● WHAT IS REQUIRED: Find the line with "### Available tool" in the entries below, then reproduce it and every line after it down to and including the line with "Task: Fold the", exactly.
▶
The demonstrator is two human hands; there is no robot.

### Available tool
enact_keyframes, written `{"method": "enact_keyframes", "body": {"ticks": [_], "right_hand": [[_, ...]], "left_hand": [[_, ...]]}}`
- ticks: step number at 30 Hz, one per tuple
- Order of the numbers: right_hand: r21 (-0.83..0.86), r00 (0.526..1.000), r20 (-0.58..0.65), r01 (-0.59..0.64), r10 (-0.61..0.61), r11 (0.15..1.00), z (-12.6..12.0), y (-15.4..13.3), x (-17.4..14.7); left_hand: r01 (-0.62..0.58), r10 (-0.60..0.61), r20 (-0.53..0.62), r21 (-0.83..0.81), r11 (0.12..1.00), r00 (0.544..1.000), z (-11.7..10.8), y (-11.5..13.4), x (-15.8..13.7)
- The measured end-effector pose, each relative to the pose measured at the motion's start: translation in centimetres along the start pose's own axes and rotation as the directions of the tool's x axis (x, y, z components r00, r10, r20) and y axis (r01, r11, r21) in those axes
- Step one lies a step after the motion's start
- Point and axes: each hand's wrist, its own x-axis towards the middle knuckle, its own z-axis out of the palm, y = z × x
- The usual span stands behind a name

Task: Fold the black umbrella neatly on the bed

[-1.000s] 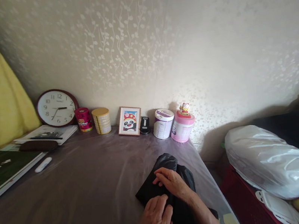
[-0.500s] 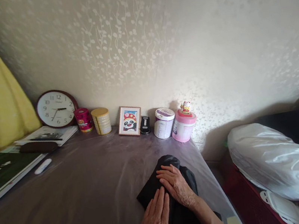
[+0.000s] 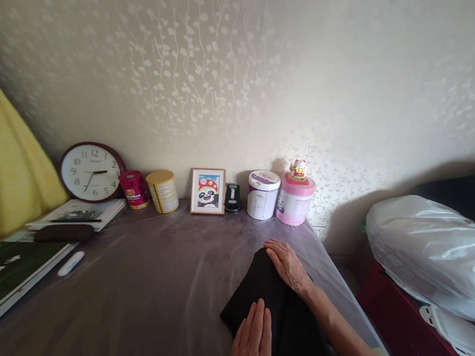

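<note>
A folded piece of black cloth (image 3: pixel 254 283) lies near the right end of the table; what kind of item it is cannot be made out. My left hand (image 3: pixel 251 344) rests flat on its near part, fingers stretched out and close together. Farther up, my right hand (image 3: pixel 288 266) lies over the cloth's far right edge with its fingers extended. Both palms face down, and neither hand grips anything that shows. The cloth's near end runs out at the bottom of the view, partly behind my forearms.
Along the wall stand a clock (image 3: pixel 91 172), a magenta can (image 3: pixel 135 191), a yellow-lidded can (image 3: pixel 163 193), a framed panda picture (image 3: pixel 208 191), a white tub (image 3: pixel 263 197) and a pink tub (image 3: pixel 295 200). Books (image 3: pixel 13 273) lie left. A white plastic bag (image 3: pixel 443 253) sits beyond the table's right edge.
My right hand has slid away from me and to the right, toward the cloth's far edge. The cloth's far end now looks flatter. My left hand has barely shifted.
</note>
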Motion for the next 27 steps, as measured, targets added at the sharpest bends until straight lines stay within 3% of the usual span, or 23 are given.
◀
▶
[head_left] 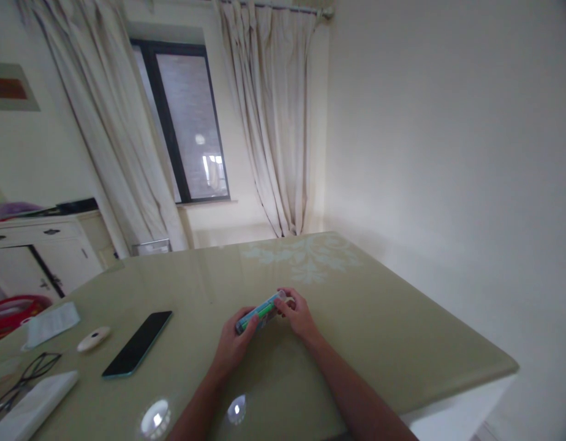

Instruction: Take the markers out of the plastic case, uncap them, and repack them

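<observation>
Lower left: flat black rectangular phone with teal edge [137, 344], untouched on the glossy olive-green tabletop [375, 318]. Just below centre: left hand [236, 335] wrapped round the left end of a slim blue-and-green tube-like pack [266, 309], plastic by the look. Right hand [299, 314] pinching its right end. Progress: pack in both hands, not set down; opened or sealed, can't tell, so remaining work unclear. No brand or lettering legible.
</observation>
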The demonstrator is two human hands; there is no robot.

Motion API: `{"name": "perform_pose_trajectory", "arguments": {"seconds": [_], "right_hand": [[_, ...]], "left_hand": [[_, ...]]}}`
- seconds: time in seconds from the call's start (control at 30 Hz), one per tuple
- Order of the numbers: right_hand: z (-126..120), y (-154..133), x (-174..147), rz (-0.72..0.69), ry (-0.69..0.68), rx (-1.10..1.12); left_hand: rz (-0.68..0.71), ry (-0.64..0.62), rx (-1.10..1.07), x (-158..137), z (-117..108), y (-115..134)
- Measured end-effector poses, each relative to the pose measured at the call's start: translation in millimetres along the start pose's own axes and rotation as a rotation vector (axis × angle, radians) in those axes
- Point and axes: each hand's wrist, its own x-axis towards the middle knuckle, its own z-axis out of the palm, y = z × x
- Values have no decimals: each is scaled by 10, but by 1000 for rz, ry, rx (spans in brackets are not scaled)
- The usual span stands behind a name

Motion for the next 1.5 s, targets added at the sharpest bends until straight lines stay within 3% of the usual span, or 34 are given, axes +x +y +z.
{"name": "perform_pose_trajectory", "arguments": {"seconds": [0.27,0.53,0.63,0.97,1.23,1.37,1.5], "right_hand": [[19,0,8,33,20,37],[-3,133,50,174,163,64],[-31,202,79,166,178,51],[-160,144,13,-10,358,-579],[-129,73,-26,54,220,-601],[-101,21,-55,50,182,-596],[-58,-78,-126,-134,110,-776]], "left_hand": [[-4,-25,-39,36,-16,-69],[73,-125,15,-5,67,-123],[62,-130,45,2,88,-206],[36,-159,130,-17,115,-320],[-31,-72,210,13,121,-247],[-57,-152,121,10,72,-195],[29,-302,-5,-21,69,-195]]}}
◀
● TASK ANSWER:
### Available tool
enact_keyframes, written `{"method": "enact_keyframes", "body": {"ticks": [_], "right_hand": [[_, ...]], "left_hand": [[_, ...]]}}`
- ticks: step number at 30 Hz, one per tuple
- Order of the numbers: right_hand: r21 (-0.83..0.86), r00 (0.526..1.000), r20 (-0.58..0.65), r01 (-0.59..0.64), r10 (-0.61..0.61), r11 (0.15..1.00), z (-12.6..12.0), y (-15.4..13.3), x (-17.4..14.7); left_hand: r01 (-0.62..0.58), r10 (-0.60..0.61), r20 (-0.53..0.62), r21 (-0.83..0.81), r11 (0.12..1.00), r00 (0.544..1.000), z (-11.7..10.8), y (-11.5..13.4), x (-15.8..13.7)
- The measured end-effector pose, each relative to the pose measured at the motion's start: translation in centimetres along the start pose's own axes and rotation as the directions of the tool's x axis (x, y, z components r00, r10, r20) and y axis (r01, r11, r21) in those axes
- Step one lies a step after the motion's start
- Point and axes: each hand's wrist, its own x-axis towards the middle knuckle, its own z-axis out of the palm, y = z × x
- The usual span stands behind a name

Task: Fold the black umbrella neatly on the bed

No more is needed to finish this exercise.